The XML markup language on the other hand allows easy and human readable structured storage according to a specified schema or without any schema. It looks easy at first but parsing without any library is really complicated - there are more than 80 EBNF rules specified for the basic file format, not talking about namespace, schema definitions, etc. Nevertheless it’s a popular file format and there is fortunately a huge amount of libraries available to process XML files. If one wants to do some processing one should rely on such libraries instead of trying to write routines by oneself even though that’s a nice exercise (I did - and even wrote an own EBNF compiler to be somehow capable to parse XML using an recursive descent parser which took quite some time). Even less one should try to process XML files using regular expressions or similar methods, this approach would be doomed to failure right from the start even if it looks like it works in the beginning.

As a student of mine wanted to store some data in a structured way for a really simple experimental application programmed in C# in which he tried to do some experiments using LINQ on in-memory lists the idea of mapping his data hierarchically into XML files emerged - and he was missing a simple example on how to do this even after a few hours of web search. Don’t get me wrong, all of this information is existing on the Internet and it’s easy to locate in case you know what you’re searching for but he was missing a single working base from which he could start working and reading the documentation. So I decided to write this short blog-post containing some really basic samples that I supplied to him during some lectures.

Note that this samples:

Are not complete.
Do not provide error handling. This is required to be done when using any of that stuff anywhere near production.
Only show a single method of using the XmlSerializer

The data objects

First one needs some objects that are storing the data. This is known to anyone who’s doing object oriented programming - for example the bean style objects in Java. This is a class of objects that resemble data structures but allow one to supply even more fine grained control over property access using some getter and setter methods.

One should define an object for each and every type of data. These wrapper classes should be public and all properties that are stored inside the XML file also have to be public. One can control access using getters and setters though. In the following example all setters and getters will be publicly accessible.
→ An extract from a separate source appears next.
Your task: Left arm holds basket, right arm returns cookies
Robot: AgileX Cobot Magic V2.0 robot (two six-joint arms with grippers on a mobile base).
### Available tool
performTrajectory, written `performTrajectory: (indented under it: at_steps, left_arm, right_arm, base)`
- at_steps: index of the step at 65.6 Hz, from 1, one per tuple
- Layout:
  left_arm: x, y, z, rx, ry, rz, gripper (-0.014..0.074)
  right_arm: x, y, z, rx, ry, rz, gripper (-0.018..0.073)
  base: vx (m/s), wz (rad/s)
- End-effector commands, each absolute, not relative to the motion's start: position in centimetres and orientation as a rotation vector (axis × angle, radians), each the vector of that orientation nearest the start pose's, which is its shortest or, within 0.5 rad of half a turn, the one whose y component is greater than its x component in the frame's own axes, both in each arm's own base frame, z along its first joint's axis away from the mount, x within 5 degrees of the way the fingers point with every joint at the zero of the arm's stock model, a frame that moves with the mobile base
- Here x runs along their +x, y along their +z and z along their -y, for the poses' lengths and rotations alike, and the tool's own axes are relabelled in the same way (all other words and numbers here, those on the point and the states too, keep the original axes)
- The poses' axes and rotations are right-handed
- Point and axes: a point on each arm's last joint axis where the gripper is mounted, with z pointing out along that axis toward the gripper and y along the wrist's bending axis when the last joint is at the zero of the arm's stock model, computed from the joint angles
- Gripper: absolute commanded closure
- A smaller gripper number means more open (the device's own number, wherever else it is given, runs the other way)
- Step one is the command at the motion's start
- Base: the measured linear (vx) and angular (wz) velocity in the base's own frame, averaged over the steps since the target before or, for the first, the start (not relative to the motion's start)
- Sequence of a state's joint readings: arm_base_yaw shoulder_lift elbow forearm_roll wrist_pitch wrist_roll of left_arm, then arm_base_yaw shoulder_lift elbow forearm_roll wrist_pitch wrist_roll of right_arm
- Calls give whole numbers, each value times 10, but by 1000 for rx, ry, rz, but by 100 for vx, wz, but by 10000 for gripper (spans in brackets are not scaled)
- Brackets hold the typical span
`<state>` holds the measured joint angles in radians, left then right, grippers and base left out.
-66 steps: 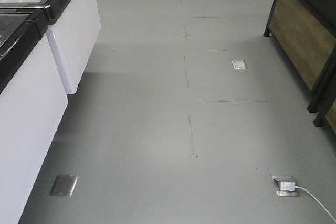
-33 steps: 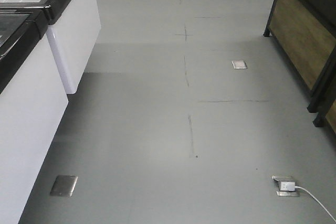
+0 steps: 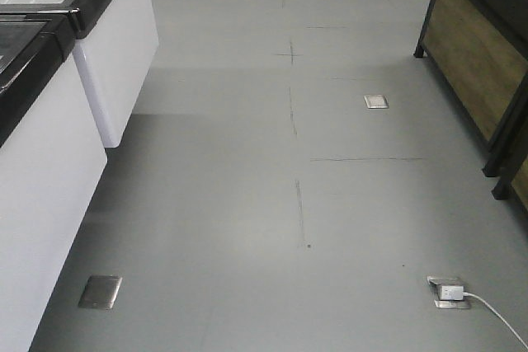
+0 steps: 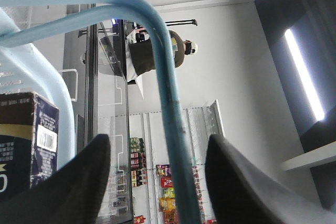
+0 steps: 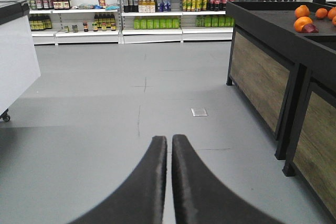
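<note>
In the left wrist view the light blue basket's swing handle runs between the two black fingers of my left gripper. The jaws stand wide apart, open around the handle, and neither finger pinches it. The basket's pale blue wall curves at the left. Inside it lies the cookies box, dark navy with a white barcode. In the right wrist view my right gripper is shut with nothing between its fingers and points out over the grey floor. Neither arm shows in the front view.
White freezer cabinets line the left of the aisle. A black and wood produce stand with oranges is on the right. Stocked shelves fill the back. A floor socket with a white plug is near right. A person stands beyond the basket.
</note>
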<state>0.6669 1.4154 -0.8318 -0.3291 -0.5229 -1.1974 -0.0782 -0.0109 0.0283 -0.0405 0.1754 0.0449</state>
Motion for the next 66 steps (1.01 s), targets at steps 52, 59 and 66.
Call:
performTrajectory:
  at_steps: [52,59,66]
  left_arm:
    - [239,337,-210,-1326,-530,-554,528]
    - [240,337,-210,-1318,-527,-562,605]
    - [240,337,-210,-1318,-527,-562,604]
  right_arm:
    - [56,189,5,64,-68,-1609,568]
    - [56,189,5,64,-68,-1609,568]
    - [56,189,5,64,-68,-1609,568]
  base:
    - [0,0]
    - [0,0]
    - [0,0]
The following example models a simple collection of movies (film) that contain some (non complete) metadata as well as a reference onto a director and roles played by actors. As one can see it’s rather simple and non complete but should also only serve as a starting point and simple example:

namespace XmlSample {
    public class Person {
        public string name { get; set; }
        public int yearOfBirth { get; set; }
    }
}

namespace XmlSample {
    public class Actor : Person {
    }
}

namespace XmlSample {
    public class Director : Person {
    }
}

namespace XmlSample {
    public class ActingRole : Actor {
        public string roleName { get; set; }
    }
}

namespace XmlSample {
    public class Film {
        public string title { get; set; }
        public int releaseYear { get; set; }

        public Director director { get; set; }
        public List<ActingRole> actors { get; set; }

        public Film() {
            actors = new List<ActingRole>();
        }
    }
}

namespace XmlSample {
    public class FilmCollection {
        public List<Film> filmCollection { get; set; }

        public FilmCollection() {
            filmCollection = new List<Film>();
        }
    }
}

Serializing

If one now wants to serialize a FilmCollection object into an XML file one simply can use XmlSerializer provided by the .NET library. One instances the serializer and provides the datatype that should be serialized. This information will be used by the serializer to automatically determine the schema used. Then one passes a StreamWriter as well as the object that should be serialized and calls Serialize.
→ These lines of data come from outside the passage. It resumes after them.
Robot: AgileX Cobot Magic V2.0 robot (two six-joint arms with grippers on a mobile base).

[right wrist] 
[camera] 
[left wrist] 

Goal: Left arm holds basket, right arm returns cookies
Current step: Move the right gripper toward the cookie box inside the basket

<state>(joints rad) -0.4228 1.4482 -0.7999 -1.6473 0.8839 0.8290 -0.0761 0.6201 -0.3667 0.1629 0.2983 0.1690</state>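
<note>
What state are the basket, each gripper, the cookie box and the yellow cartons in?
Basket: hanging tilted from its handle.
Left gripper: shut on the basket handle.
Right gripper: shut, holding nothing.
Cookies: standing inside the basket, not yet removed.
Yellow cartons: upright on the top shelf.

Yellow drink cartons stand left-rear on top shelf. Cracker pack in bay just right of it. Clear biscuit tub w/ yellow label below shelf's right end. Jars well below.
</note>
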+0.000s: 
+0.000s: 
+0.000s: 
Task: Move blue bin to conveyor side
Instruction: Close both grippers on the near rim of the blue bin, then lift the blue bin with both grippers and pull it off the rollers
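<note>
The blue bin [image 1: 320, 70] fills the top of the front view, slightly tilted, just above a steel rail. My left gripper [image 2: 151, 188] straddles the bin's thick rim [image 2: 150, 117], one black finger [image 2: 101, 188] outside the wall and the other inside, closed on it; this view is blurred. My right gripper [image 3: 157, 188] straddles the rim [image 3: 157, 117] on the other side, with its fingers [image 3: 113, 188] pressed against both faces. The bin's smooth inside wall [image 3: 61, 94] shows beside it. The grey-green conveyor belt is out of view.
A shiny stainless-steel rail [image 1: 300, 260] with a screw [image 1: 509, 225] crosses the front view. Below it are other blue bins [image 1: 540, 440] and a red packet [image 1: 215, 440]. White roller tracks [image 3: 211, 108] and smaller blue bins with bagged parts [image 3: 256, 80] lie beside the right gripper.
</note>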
    public static void serializeFile(string filename, FilmCollection col) {
        XmlSerializer xSerializer = new XmlSerializer(typeof(FilmCollection));
        StreamWriter fileWriter = new StreamWriter(filename);
        xSerializer.Serialize(fileWriter, col);
        fileWriter.Close();
    }

That’s it (without error handling of course - i.e. it should only serve as a starting point)

Deserializing

The deserialization process is equally simple. Create an XmlSerializer, specify the datatype, provide an stream and call Deserialize. One has to cast the object type though:

    public static FilmCollection deserializeFile(string filename) {
        XmlSerializer xSerializer = new XmlSerializer(typeof(FilmCollection));
        FileStream fs = new FileStream(filename, FileMode.Open);

        FilmCollection readCollection = (FilmCollection)xSerializer.Deserialize(fs);

        fs.Close();

        return readCollection;
    }

Easy, as serialization.

Modifying the serialization process

Of course that’s not the end of the story - one can control the serialization and deserialization process using a number of attributes. For example the XmlRootAttribute allows one to specifiy the namespace used, the alternative name of the root attribute instead of the auto derived one from the class name, properties such as nullable properties, etc; XmlArrayAttribute can be used to modify the name of collection items such as lists, XmlAttribute allows to serialize properties into attributes instead of elements.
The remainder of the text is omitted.